(Task)
Please, without the pictures, restate every entry exactly.

Dataset items
_ _ _ _

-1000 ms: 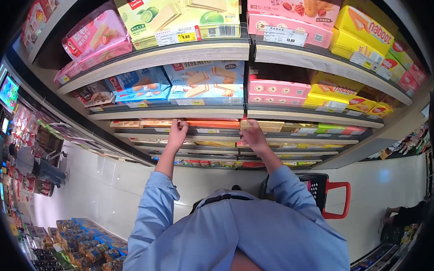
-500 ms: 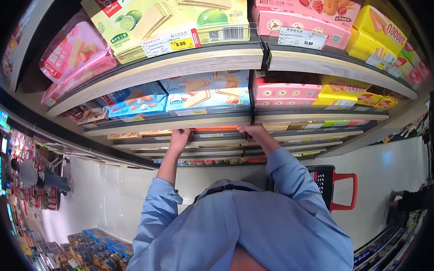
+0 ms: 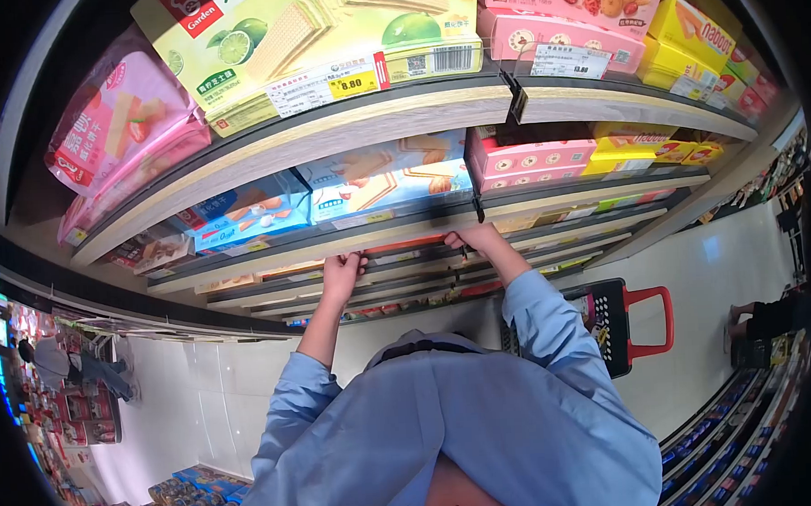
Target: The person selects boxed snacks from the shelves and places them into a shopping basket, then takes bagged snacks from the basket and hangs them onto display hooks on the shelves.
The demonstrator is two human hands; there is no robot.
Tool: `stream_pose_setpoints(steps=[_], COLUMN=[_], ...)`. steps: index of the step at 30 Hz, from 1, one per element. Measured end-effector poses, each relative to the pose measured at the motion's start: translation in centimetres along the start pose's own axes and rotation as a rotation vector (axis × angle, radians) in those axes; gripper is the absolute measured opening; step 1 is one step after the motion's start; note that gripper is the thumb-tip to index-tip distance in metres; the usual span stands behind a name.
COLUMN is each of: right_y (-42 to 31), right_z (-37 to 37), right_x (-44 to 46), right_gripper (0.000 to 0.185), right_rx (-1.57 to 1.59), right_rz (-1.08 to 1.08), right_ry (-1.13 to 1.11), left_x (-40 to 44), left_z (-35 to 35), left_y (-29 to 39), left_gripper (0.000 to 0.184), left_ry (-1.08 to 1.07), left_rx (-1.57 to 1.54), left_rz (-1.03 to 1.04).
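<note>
My left hand (image 3: 341,276) and my right hand (image 3: 479,239) reach in at a lower shelf, below the row of blue wafer boxes (image 3: 389,189). Between them shows a thin strip of an orange package (image 3: 407,243), mostly hidden under the shelf above. The fingers of my left hand curl closed at the package's left end. At the other end, the fingers of my right hand are bent closed, with their tips partly hidden. What is printed on the package cannot be read.
Above are a green lime wafer box (image 3: 315,40), a pink wafer pack (image 3: 115,130), pink boxes (image 3: 533,161) and yellow boxes (image 3: 686,46). A black basket with a red handle (image 3: 648,322) stands right of me. People are at far left (image 3: 75,362) and far right (image 3: 770,318).
The view has tilted and turned slightly, so the shelves slope more. My left hand appears a little lower; both hands stay at the ends of the orange package.
</note>
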State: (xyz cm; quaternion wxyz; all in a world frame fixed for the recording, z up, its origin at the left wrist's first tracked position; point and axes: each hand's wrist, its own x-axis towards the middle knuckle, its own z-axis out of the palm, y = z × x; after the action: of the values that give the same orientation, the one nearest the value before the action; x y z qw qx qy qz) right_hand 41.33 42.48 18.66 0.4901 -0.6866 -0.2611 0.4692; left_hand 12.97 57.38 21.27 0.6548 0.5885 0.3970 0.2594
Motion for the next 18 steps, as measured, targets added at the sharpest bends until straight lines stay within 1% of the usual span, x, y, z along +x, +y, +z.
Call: stream_pose_setpoints(steps=[3,6,9,10,11,12,13,14,15,17,18], right_y=[-2.0,-2.3,-2.7,-2.8,-2.6,-2.1,-1.5,-0.1,1.1,2.7,2.5], right_z=[0.4,0.9,1.2,1.5,2.1,3.0,3.8,4.4,5.3,7.2,8.2], right_x=[-1.7,-2.6,-3.8,-4.3,-5.0,-6.0,-6.9,-6.9,-7.2,-7.7,-8.0], right_gripper=[0.031,0.027,0.023,0.022,0.022,0.022,0.022,0.026,0.025,0.025,0.025], right_rx=[-0.01,-0.013,-0.059,-0.087,-0.058,-0.03,-0.001,0.035,0.005,-0.054,-0.103], right_rz=[-0.015,-0.044,-0.03,-0.013,-0.068,-0.124,-0.184,-0.15,-0.153,-0.158,-0.145], right_ry=[0.038,0.104,0.191,0.219,0.285,0.352,0.419,0.345,0.288,0.178,0.118], left_x=[0.7,1.4,2.1,1.8,1.7,2.9,3.4,4.9,6.4,8.0,8.6], left_z=[-0.8,-2.7,-5.6,-6.5,-7.7,-9.7,-11.3,-13.4,-15.7,-18.3,-19.2], left_y=[-0.8,-1.2,-1.6,-0.7,0.4,-0.6,-0.4,-1.8,-3.3,-2.9,-2.1], left_gripper=[0.014,0.021,0.025,0.026,0.027,0.026,0.032,0.031,0.031,0.031,0.031], left_ry=[0.02,0.198,0.418,0.431,0.444,0.466,0.434,0.48,0.537,0.554,0.55], left_rx=[0.03,0.656,0.774,0.792,0.809,0.968,1.032,1.114,1.198,1.201,1.169], left_rz=[0.034,0.192,0.402,0.365,0.329,0.365,0.315,0.437,0.556,0.583,0.547])
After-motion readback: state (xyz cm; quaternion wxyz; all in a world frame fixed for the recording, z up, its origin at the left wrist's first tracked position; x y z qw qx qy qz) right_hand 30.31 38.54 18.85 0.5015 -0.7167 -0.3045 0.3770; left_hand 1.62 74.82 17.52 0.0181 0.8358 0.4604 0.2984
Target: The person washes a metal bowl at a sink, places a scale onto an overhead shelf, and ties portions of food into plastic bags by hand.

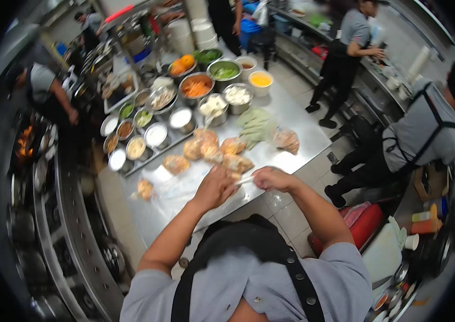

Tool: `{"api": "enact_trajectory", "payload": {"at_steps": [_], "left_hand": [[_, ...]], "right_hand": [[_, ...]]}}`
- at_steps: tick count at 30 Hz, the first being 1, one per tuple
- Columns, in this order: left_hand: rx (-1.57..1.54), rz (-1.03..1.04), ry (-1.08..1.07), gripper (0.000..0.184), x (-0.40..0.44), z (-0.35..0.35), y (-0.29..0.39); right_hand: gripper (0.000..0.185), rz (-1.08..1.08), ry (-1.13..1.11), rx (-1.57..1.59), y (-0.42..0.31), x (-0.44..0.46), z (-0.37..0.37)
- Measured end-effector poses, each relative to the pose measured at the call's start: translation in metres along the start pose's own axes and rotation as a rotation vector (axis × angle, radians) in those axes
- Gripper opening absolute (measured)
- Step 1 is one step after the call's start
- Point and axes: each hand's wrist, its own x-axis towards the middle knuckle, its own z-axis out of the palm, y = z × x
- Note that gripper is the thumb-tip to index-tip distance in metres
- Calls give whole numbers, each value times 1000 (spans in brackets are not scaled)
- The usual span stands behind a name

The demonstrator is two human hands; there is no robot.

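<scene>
Near the front edge of the steel table, my left hand point(216, 187) and my right hand point(272, 179) are both closed. Between them stretches a whitish twisted strip point(245, 180), which looks like the neck of a plastic bag. Each hand pinches one end of it. Just beyond my fingers lie several clear plastic bags of orange-brown food point(206, 144), bunched together. One filled bag point(176, 164) rests left of the bunch, and a smaller one point(144, 189) lies further left. Beside the bunch on the right are a crumpled green cloth point(257, 124) and another filled bag point(286, 140).
Metal bowls of shredded carrot point(195, 87), chopped greens point(224, 70) and white pieces stand at the back, with a tub of yellow liquid point(260, 81). Small containers fill a tray at left. A stove flame point(25, 140) burns far left. Several people stand around.
</scene>
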Motion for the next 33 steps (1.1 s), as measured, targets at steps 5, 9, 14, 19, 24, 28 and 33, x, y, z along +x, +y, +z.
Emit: {"api": "enact_trajectory", "payload": {"at_steps": [5,9,14,19,24,28,33], "left_hand": [[-183,-346,194,13,18,33,-9],[-575,-471,392,13,54,77,2],[-702,-234,81,7,67,36,43],[-729,-434,10,8,26,49,10],[-1131,-685,566,17,8,77,-12],[-1215,-814,519,13,-5,83,-24],[-1287,-911,579,17,-9,77,-8]], "right_hand": [[15,105,315,623,-1,-24,30],[17,-110,304,1003,15,-27,63],[14,-468,460,697,76,-13,14],[19,-157,389,-128,-34,-21,-1],[37,-449,681,-798,-42,15,56],[42,-557,863,-956,-22,32,77],[28,-576,934,-867,3,46,76]]}}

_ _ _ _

(Written answer)
-1000 ms: 
-500 ms: 
+0 ms: 
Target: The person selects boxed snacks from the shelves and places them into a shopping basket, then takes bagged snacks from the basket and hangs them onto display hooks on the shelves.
The demonstrator is two human hands; there is no robot.
Tool: `stream_pose_setpoints(steps=[_], COLUMN=[_], ...)`. steps: index of the step at 30 Hz, from 1, one per element. Measured end-effector poses, each relative to the pose measured at the motion's start: translation in centimetres along the start pose's own axes and rotation as a rotation vector (axis × angle, radians) in those axes; gripper is the absolute measured opening; step 1 is one step after the motion's start; note that gripper is the thumb-tip to index-tip distance in metres; the usual span stands behind a name.
COLUMN is each of: right_y (-42 to 31), right_z (-37 to 37), right_x (-44 to 46), right_gripper (0.000 to 0.185), right_rx (-1.57 to 1.59), right_rz (-1.08 to 1.08), right_ry (-1.13 to 1.11), left_x (-40 to 44), left_z (-35 to 35), left_y (-29 to 39), left_gripper (0.000 to 0.184), left_ry (-1.08 to 1.07), left_rx (-1.57 to 1.54), left_rz (-1.03 to 1.04).
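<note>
My left hand (image 3: 341,276) and my right hand (image 3: 479,239) reach in at a lower shelf, below the row of blue wafer boxes (image 3: 389,189). Between them shows a thin strip of an orange package (image 3: 407,243), mostly hidden under the shelf above. The fingers of my left hand curl closed at the package's left end. At the other end, the fingers of my right hand are bent closed, with their tips partly hidden. What is printed on the package cannot be read.
Above are a green lime wafer box (image 3: 315,40), a pink wafer pack (image 3: 115,130), pink boxes (image 3: 533,161) and yellow boxes (image 3: 686,46). A black basket with a red handle (image 3: 648,322) stands right of me. People are at far left (image 3: 75,362) and far right (image 3: 770,318).
The view has tilted and turned slightly, so the shelves slope more. My left hand appears a little lower; both hands stay at the ends of the orange package.
</note>
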State: (xyz cm; quaternion wxyz; all in a world frame fixed for the recording, z up, its origin at the left wrist's first tracked position; point and axes: each hand's wrist, its own x-axis towards the middle knuckle, its own z-axis out of the palm, y = z × x; after the action: of the values that give the same orientation, the one nearest the value before the action; x y z qw qx qy qz) right_hand 41.33 42.48 18.66 0.4901 -0.6866 -0.2611 0.4692; left_hand 12.97 57.38 21.27 0.6548 0.5885 0.3970 0.2594
Motion for the next 18 steps, as measured, targets added at the sharpest bends until straight lines stay within 1% of the usual span, x, y, z along +x, +y, +z.
Call: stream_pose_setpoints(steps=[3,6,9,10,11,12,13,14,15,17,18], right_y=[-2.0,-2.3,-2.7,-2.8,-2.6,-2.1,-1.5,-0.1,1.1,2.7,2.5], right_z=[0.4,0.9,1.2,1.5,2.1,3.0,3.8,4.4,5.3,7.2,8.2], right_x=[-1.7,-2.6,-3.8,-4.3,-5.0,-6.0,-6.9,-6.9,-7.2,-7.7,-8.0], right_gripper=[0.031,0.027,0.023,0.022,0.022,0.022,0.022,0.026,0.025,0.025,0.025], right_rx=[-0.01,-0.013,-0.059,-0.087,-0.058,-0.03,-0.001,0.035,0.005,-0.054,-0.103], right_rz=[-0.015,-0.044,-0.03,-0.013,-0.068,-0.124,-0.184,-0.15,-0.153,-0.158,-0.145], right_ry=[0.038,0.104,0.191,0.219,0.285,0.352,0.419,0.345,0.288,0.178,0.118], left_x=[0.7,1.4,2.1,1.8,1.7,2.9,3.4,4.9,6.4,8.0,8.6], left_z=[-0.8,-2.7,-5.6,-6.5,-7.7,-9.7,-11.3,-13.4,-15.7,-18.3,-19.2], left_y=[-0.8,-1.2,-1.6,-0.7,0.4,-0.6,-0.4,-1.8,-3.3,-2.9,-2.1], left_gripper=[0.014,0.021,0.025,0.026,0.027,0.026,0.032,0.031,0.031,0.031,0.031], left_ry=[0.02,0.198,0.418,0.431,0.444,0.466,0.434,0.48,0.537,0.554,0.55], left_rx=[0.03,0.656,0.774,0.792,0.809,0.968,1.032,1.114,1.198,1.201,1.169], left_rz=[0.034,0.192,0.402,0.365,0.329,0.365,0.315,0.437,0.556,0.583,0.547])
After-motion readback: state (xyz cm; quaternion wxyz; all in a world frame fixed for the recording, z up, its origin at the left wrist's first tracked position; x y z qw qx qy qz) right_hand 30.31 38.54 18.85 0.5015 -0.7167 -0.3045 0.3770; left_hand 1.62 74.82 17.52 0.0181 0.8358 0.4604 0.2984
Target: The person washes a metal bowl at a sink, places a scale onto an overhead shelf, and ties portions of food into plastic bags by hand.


Tool: `{"api": "enact_trajectory", "payload": {"at_steps": [_], "left_hand": [[_, ...]], "right_hand": [[_, ...]]}}`
- at_steps: tick count at 30 Hz, the first being 1, one per tuple
- Columns, in this order: left_hand: rx (-1.57..1.54), rz (-1.03..1.04), ry (-1.08..1.07), gripper (0.000..0.184), x (-0.40..0.44), z (-0.35..0.35), y (-0.29..0.39); right_hand: gripper (0.000..0.185), rz (-1.08..1.08), ry (-1.13..1.11), rx (-1.57..1.59), y (-0.42..0.31), x (-0.44..0.46), z (-0.37..0.37)
- Measured end-effector poses, each relative to the pose measured at the call's start: translation in metres along the start pose's own axes and rotation as a rotation vector (axis × angle, radians) in those axes
- Gripper opening absolute (measured)
- Step 1 is one step after the call's start
- Point and axes: each hand's wrist, its own x-axis towards the middle knuckle, its own z-axis out of the palm, y = z × x
- Note that gripper is the thumb-tip to index-tip distance in metres
- Calls give whole numbers, each value times 1000 (spans in brackets are not scaled)
- The usual span stands behind a name

The demonstrator is two human hands; there is no robot.

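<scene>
Near the front edge of the steel table, my left hand point(216, 187) and my right hand point(272, 179) are both closed. Between them stretches a whitish twisted strip point(245, 180), which looks like the neck of a plastic bag. Each hand pinches one end of it. Just beyond my fingers lie several clear plastic bags of orange-brown food point(206, 144), bunched together. One filled bag point(176, 164) rests left of the bunch, and a smaller one point(144, 189) lies further left. Beside the bunch on the right are a crumpled green cloth point(257, 124) and another filled bag point(286, 140).
Metal bowls of shredded carrot point(195, 87), chopped greens point(224, 70) and white pieces stand at the back, with a tub of yellow liquid point(260, 81). Small containers fill a tray at left. A stove flame point(25, 140) burns far left. Several people stand around.
</scene>
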Motion for the next 33 steps (1.1 s), as measured, targets at steps 5, 9, 14, 19, 24, 28 and 33, x, y, z along +x, +y, +z.
Emit: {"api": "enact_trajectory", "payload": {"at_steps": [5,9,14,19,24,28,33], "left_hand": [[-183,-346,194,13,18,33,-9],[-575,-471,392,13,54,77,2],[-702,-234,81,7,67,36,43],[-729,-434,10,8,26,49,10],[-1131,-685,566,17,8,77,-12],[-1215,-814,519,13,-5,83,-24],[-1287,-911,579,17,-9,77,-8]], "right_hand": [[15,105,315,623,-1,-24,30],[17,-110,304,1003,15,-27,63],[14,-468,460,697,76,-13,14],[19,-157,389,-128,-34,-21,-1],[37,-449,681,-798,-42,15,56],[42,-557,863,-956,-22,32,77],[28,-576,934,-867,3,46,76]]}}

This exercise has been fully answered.